May 14, 2006

Jews, assimilation and Israel

This story has been doing the rounds for some time now but here it is in the Observer.
One of Israel's most celebrated novelists [AB Yehoshua] has been denounced by American Jews for questioning the depth of their faith and suggesting they would swap their national allegiance as they would swap a jacket.
In his speech, from what Conal Urquhart reports, Yehoshua is railing against diaspora Jews for being to open to assimilation:
I am what I am. I have a language, I have a people; like the Dane; like the Norwegian. I cannot be Danish. I cannot be Norwegian.....

In Israel there will never be a question of a Jew becoming assimilated just as there is no question of Frenchman being assimilated in France.'
This is interesting. In France, Jews can become assimilated but the French cannot. This is saying that Jews can only be French by ceasing to be Jews. This is saying that Jews cannot be French. But the French are the people of France, whether Jewish or not. In French society assimilation might be considered to be a question of internalising the language and the culture but the question of the assimilation of Jews anywhere is about the abandonment of the Jewish identity. I'm neither advocating that nor condemning it but is that necessary to be French? I would say that it is not.

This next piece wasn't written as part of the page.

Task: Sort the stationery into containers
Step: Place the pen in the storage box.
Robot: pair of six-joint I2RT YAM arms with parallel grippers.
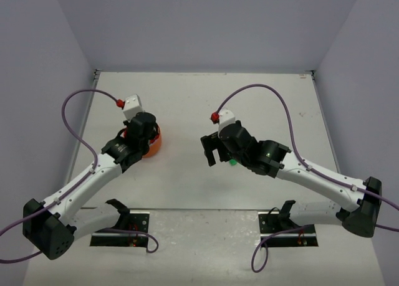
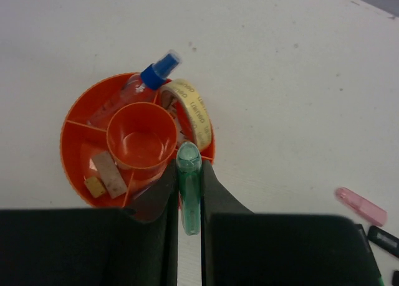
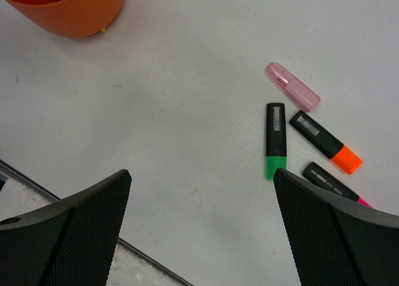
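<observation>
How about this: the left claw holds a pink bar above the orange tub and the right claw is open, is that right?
No. The left wrist view shows the bar in the left claw is green, not pink. It is above the orange tub, and the right claw is open.

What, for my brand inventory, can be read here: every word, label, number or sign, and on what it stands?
Tape ring in the orange tub: dark letters repeated along the band, too blurred to read.
Green-ended highlighter: white label, too small to read.
Orange-ended highlighter: white label, too small to read.
Pink-ended highlighter: white label, too small to read.
Green bar in the left end effector: no print shows.
</observation>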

And what about Jews and Israel? Why will there never be a question of a Jew becoming assimilated in Israel? Israel is a state with a territory under its rule with many Jews and many non-Jews. What is to stop them or what is stopping them from assimilating to each other as different ethnicities can assimilate to each other in France? There are many aspects of the French identity I am sure, but the only objective criteria surely is territorial. But it is not territorialism that makes a Jew a Jew and surely, unless there are racist laws, Nuremberg style, May laws, apartheid laws, and so on, there can be assimilation of any ethnicity in any territory. In cultural/linguistic terms this may mean moving away (consciously or not) from one culture/language to the predominant one but the question of nationality in Europe is a legal issue based on territorial origin or residence, not of ethnicity. The only thing that could make assimilation of Jews impossible is a racist legal framework that most diaspora Jews, indeed humanist opinion, would find intolerable. If this is the case in Israel then AB Yehoshua has owned up to the fact that Israel is indeed an apartheid state with or without the occupation and he is also demonstrating the confluence of zionism and antisemitism by saying that a Jew cannot be of a non-specifically Jewish nationality.